Nella poesia dal titolo Chiaro il resto
troviamo i bei versi che recitano: Su per
la collina, poi in cima / l'ordine di un disegno, la casa, / pare un cerotto
messo al prato. // Confuso, il viso / prestato al paesaggio, / ferito dai
giorni [...] Anche in questa composizione lo sguardo del poeta sembra schiacciarsi
sulla grata della parola. Qui si parla chiaramente di un disegno della mente
interrotto dall'immagine della casa. La parola, la ferita di cui sopra, è allo
stesso tempo riparo, rimedio. Il solo possibile. Così chiaro il resto, / sul monte appena distante / il valzer nemico /
inizia in un momento. // Si, arrivano, non c'è tempo, / la piastrina smetterà /
di ricucire il sangue. / L'uomo preparato a questo. / È quel che pensavo, / è
ciò che amo e lo riconosco. Questi sono tra i versi più forti del libro, cantabili
in una filigrana di assonanze, dove si riconoscono richiami a Celan e al primo
Zanzotto. L'ermetismo, di cui Poletti pure si nutre, è superato dalla volontà
di stare tra gli altri, di farsi testimonianza della condizione comune. In
questo la versificazione di Poletti sembra mettere insieme le due fasi della
poesia di Luzi, quella precedente alla raccolta Nel magma e quella successiva, che ha il suo culmine ne Viaggio terrestre e celeste di Simone
Martini.
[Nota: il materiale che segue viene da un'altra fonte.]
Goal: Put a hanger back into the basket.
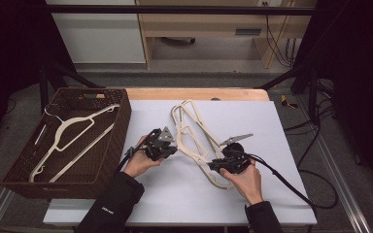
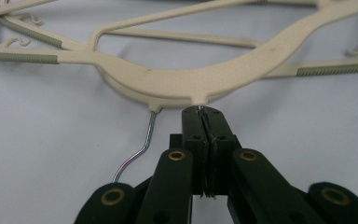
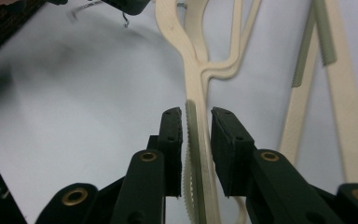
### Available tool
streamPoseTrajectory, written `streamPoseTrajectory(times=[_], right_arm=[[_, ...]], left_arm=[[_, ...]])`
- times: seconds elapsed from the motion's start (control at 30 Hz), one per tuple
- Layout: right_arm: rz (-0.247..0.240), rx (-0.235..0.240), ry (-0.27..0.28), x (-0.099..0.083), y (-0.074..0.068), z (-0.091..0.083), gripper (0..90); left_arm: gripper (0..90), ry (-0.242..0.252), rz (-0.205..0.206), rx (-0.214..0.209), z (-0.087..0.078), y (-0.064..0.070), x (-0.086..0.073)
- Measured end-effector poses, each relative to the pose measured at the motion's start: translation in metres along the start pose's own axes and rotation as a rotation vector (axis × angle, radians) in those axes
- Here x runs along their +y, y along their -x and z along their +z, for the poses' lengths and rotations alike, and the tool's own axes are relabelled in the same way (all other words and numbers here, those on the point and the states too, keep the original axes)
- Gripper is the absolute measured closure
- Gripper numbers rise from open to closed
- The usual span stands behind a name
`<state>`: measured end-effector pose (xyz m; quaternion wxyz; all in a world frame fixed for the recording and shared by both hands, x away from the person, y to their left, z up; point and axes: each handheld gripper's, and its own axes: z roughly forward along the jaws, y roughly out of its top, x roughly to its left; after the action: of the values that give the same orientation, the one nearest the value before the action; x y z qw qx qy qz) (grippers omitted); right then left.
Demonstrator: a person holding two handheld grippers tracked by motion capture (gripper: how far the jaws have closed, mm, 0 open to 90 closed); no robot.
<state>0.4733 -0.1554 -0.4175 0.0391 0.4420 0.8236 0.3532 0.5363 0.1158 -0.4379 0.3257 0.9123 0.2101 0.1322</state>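
Cream plastic hangers [image 1: 190,130] lie stacked on the white table top [image 1: 252,121]. My left gripper [image 1: 175,147] is at their left. In the left gripper view it [image 2: 200,112] is shut on the thin metal hook that leaves the neck of the top hanger [image 2: 177,81]. Beside the jaws curls the bare hook [image 2: 141,145] of the hanger beneath. My right gripper [image 1: 212,165] is at the hangers' near end. In its own view it [image 3: 197,116] stands open, with a hanger arm [image 3: 193,70] and its grey ribbed strip between the jaws, close against one jaw.
A dark wicker basket [image 1: 122,127] stands at the table's left with one cream hanger [image 1: 73,133] lying inside. Cables trail from both grippers toward the near edge. White table surface stretches to the right of the hangers and in front of them.
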Motion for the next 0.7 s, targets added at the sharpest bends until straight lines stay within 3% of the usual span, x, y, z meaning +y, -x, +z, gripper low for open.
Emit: streamPoseTrajectory(times=[0.2, 0.37, 0.4, 0.53, 0.7], right_arm=[[-0.094, -0.040, 0.023, 0.001, -0.001, 0.000, 57.4], [-0.169, -0.075, -0.023, -0.004, -0.004, 0.017, 50.4], [-0.154, -0.079, -0.039, -0.004, -0.005, 0.020, 50.1], [-0.189, -0.097, -0.074, -0.007, -0.005, 0.031, 49.8], [-0.194, -0.108, -0.099, -0.011, -0.005, 0.041, 53.1]], left_arm=[[88.7, -0.015, -0.002, -0.005, -0.003, 0.002, 0.006], [88.7, -0.017, -0.014, -0.011, -0.005, 0.003, 0.009], [88.8, -0.017, -0.019, -0.017, -0.006, 0.003, 0.010], [88.8, -0.024, -0.022, -0.017, -0.008, 0.005, 0.012], [88.7, -0.028, -0.031, -0.021, -0.008, 0.006, 0.013]])
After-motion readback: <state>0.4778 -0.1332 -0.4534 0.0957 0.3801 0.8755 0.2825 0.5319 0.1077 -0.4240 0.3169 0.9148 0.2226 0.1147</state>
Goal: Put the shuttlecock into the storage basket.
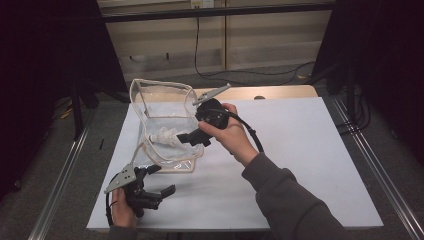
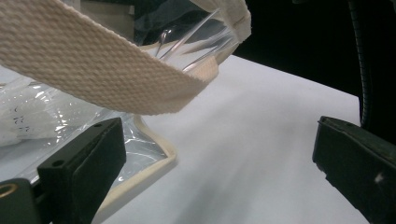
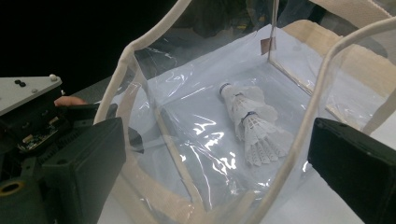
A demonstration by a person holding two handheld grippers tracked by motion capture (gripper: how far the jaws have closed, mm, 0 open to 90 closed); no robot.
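Note:
A clear plastic bag point(image 1: 161, 107) with cream trim stands open on the white table top point(image 1: 300, 150), left of centre. Stacked white shuttlecocks point(image 3: 254, 126) lie on its floor, also visible from above as shuttlecocks point(image 1: 164, 137). My right gripper point(image 1: 194, 139) is at the bag's right side with its jaws pointing into the mouth. In the right gripper view the right gripper point(image 3: 215, 144) is open, its jaws wide apart either side of the cream rim point(image 3: 308, 107). My left gripper point(image 1: 161, 180) is open near the bag's front corner. A cream webbing strap point(image 2: 93, 65) hangs above its jaws.
The white top ends close in front of the left hand point(image 1: 122, 212). Metal rails point(image 1: 65, 170) run along both sides of the table. A wooden strip point(image 1: 280, 92) sits behind the white top, and a black cable point(image 1: 240, 75) lies on the floor beyond.

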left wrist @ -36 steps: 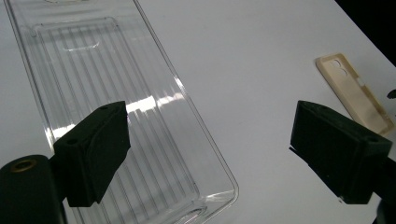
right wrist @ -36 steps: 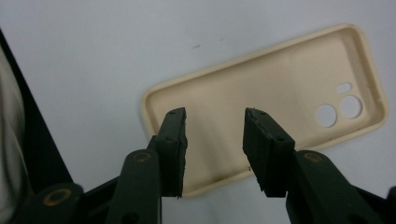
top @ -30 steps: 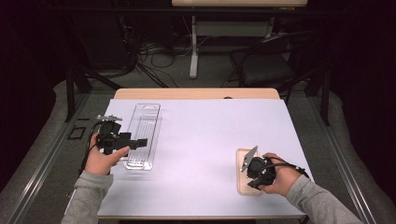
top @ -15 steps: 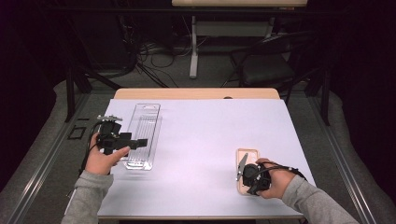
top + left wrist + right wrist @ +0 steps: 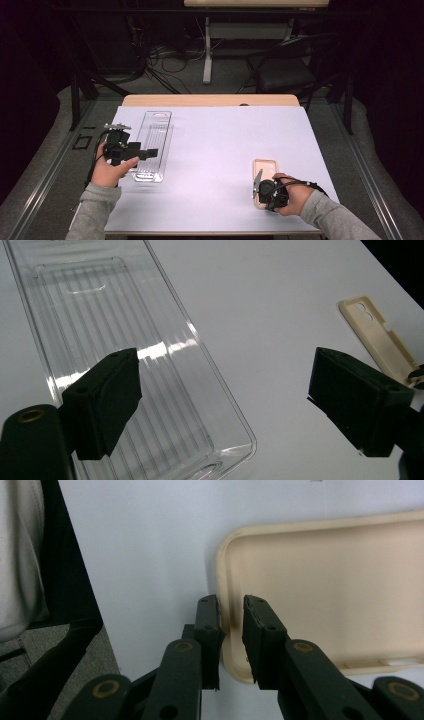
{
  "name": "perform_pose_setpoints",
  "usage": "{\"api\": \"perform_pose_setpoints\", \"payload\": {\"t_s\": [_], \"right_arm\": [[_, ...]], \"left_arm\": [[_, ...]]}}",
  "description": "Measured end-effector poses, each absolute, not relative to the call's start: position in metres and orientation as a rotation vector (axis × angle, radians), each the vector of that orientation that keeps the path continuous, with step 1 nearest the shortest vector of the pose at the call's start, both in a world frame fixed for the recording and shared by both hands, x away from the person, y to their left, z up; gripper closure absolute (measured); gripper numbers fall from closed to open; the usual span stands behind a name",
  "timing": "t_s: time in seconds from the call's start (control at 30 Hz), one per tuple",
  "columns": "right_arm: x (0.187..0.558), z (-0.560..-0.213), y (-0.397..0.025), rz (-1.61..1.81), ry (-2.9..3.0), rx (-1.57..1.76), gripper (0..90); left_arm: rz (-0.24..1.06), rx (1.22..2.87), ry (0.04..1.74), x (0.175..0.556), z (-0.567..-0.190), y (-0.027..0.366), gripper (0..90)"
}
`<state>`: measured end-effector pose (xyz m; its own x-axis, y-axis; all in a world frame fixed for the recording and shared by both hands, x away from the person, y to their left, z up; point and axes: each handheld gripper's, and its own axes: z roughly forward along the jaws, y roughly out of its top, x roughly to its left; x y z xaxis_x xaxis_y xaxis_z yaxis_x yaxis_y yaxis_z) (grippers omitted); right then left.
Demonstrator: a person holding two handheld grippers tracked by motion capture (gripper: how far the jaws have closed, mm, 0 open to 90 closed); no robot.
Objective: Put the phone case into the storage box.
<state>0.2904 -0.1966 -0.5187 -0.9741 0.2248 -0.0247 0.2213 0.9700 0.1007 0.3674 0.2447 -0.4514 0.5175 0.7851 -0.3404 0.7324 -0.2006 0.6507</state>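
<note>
A beige phone case lies hollow side up at the table's front right. My right gripper is at its near end. In the right gripper view the jaws of the right gripper stand close together astride the rim of the phone case, one outside, one inside. A long clear plastic tray lies at the left. My left gripper hovers open over its near part. In the left gripper view the left gripper has wide-apart jaws above the ribbed tray, and the phone case shows farther off.
The white table cover is bare between tray and case. Its front edge runs just below both hands. A wooden table edge shows at the back, with cables and chair legs on the dark floor beyond.
My right gripper has dropped toward the near end of the phone case and its jaws now straddle the rim. The left gripper and the tray have stayed put.
</note>
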Motion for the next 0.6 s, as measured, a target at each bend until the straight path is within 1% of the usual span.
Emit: {"api": "perform_pose_setpoints", "payload": {"t_s": [0.4,0.43,0.6], "right_arm": [[0.2880,-0.5245,-0.1973,0.163,3.076,0.313,83.0],[0.2878,-0.5245,-0.1977,0.170,3.083,0.315,85.0],[0.2869,-0.5243,-0.1970,0.159,3.080,0.283,86.4]], "left_arm": [[0.084,1.957,1.245,0.3678,-0.4526,0.2438,13.6],[0.083,1.958,1.245,0.3679,-0.4529,0.2439,13.6],[0.084,1.961,1.244,0.3683,-0.4533,0.2435,13.6]]}}
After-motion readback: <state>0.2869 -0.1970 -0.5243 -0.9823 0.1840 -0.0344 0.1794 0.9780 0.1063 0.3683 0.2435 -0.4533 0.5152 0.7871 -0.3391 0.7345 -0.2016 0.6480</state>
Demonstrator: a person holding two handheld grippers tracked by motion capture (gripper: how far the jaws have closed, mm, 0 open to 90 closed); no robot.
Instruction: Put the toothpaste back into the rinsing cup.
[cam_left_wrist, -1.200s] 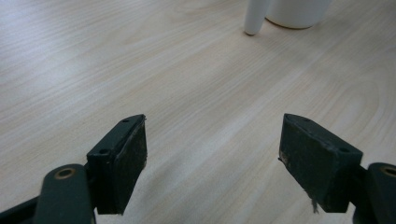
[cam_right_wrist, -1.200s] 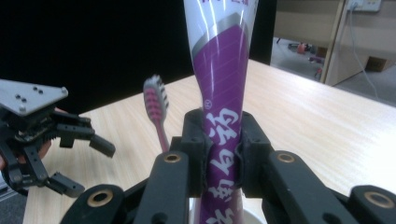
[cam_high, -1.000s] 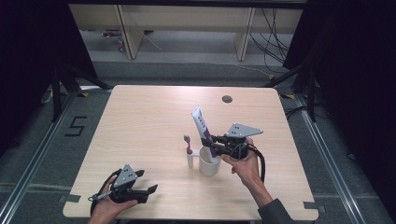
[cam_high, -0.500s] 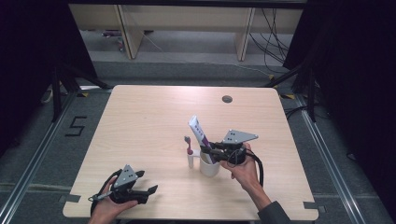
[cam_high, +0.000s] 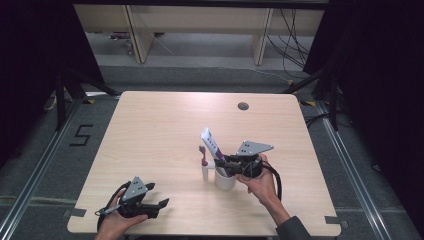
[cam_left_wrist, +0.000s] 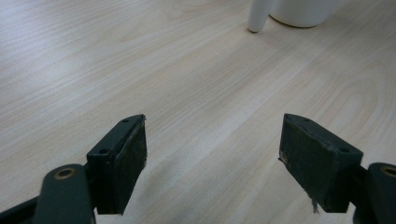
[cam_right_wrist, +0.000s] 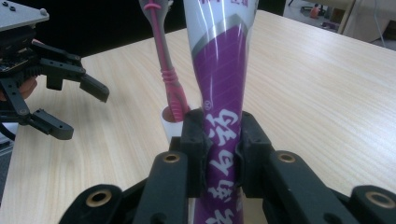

Le tracce di quanto diciamo si fanno più evidenti nel proseguire
la lettura di Porta a ognuno: Brucia al sole aperto degli auspici, / fino
alle posizioni del sangue, / la nostra attesa. Ci portiamo / dal meccanismo del
rifugio / al labirinto dell'alfabeto. // È qui - qui sopra - / che chiamiamo /
qualcosa, qualcuno. / Un grido, un giorno. [...] Come le mani, così i pensieri /
si aggrovigliano. È vero, / c'è odore di camino. // Il futuro dell'io che
brucia / annuncia il freddo. // Al rifugio, certo, / torneremo (Il rifugio). Anche nella poesia Grammatica
troviamo lo stesso procedimento: Forse
nessuno si è mai ritrovato / su questa, su altre pagine. Nemmeno / di me c'è
traccia. Non mentire: / la vita ci vuole / fuori dalla letteratura. La
parola cattura ancora una volta nel bivio, nella sua funzione elementare di
"gabbia gettata sul mondo". Non si tratta di decidere per l'elemento
simbolico o naturale, bisogna ricordare che la parola poetica, qualsiasi sia la
sua forma o espressione, riconduce chi legge, e chi scrive, alla condizione
originaria dello zoon, al nostro
essere una ferita della natura. Ma la parola è anche memoria della nostra
faglia naturale, memoria dello spazio creaturale che ci è dato vivere. Questo spazio
è da dire sempre e comunque, non è acquisito mai del tutto. Da qui il cammino. Ricordami, se dimentico / questa luce
naturale. Entri pure, / mi tocchi se vuole, poi via / dalla mente, e si
sbrighi, sul foglio (Ricordamelo, per
favore). Non esiste un luogo che
ci contenga, non esiste parola che ci acquieti. Questa è la cifra della nostra
animalità, ed è da sempre la cifra del tempo.